Is there a case for compartmentalizing your hobby? How about the rest of your life?
We are addicted to following other people’s good ideas, even when they turn bad. Think of the number of articles, sites, and experts who appear on television telling you to declutter your life. And you a scale modeller. You are fully entitled to roll your eyes until they clatter.
Scale modellers who build anything – or collect anything – or read about anything – are duty-bound by the rules of the art to clutter. It is not an aberration. If we do not clutter, we have no resources with which to work. Consider:
a. Every kit you buy is cluttered – as soon as you see a sprue tree, it has parts hanging off it – often extra parts or undefinable plastic lumps. Your mind is cluttered to begin with.
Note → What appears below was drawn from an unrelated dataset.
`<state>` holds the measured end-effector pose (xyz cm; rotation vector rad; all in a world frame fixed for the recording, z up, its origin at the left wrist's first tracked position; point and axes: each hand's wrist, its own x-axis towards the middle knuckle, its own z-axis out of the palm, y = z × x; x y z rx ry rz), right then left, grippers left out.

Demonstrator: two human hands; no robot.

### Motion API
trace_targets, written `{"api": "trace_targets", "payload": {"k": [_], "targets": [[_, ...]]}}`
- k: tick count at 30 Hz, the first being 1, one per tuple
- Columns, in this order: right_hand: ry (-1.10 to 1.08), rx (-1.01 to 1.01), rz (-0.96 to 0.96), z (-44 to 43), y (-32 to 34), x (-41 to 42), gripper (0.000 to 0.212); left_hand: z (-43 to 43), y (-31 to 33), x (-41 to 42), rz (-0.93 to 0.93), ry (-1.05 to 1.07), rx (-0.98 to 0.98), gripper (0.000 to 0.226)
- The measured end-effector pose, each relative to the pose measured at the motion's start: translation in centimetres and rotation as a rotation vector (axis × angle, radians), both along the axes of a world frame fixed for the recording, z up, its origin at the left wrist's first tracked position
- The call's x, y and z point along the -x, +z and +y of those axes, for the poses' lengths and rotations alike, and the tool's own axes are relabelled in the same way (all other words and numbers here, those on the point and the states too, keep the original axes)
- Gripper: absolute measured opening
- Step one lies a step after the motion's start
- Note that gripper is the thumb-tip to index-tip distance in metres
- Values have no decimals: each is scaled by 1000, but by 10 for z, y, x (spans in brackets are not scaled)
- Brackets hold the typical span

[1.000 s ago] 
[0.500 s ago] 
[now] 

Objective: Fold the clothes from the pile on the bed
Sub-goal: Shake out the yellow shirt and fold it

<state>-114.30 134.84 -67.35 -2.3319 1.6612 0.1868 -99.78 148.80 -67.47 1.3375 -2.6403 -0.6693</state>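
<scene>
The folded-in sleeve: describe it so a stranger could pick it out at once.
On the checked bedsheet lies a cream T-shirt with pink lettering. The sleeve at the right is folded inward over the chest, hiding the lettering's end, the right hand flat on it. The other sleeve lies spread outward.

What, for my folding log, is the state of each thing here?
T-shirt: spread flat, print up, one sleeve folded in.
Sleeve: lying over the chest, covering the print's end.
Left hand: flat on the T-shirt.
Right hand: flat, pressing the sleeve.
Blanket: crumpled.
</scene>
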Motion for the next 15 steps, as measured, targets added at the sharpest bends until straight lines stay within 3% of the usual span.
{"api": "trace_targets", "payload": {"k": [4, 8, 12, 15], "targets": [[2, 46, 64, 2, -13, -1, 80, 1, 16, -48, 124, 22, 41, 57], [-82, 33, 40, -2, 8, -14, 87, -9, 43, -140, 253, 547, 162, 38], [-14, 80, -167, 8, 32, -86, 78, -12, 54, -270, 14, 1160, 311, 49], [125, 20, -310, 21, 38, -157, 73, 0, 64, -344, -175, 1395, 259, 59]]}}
b. Ditto every Lego kit or other multi-part venture. Parts. Bits. Accessories.
c. Your workshop? Have you seen the number of tools on your wall, in the drawers, or in the toolbox? Bunnings will come to you when they run low. And every one of those tools will get used – some all the time, some once in a blue moon.
d. Stash.
e. Spare parts collection.
f. Dioramas are clutter on a small tray. Weathered clutter glued down with PVA. Expensive clutter, that you bought in a small packet at the hobby hell. The makers of the small accessories knew that by the time you were ready to buy them for a diorama, you were well and truly hooked…and have charged accordingly. There are no nickel bags for diorama accessories. Just pushers and buyers.
g. Exhibitions are cluttered as a matter of course and as a statement of art. The organisers start with good intentions and end up with a case of nerves.
So you can start your journey to hobby tranquillity by opening the workshop or hobby room window and flinging your copy of Marie Kondo out of it. One less dust magnet.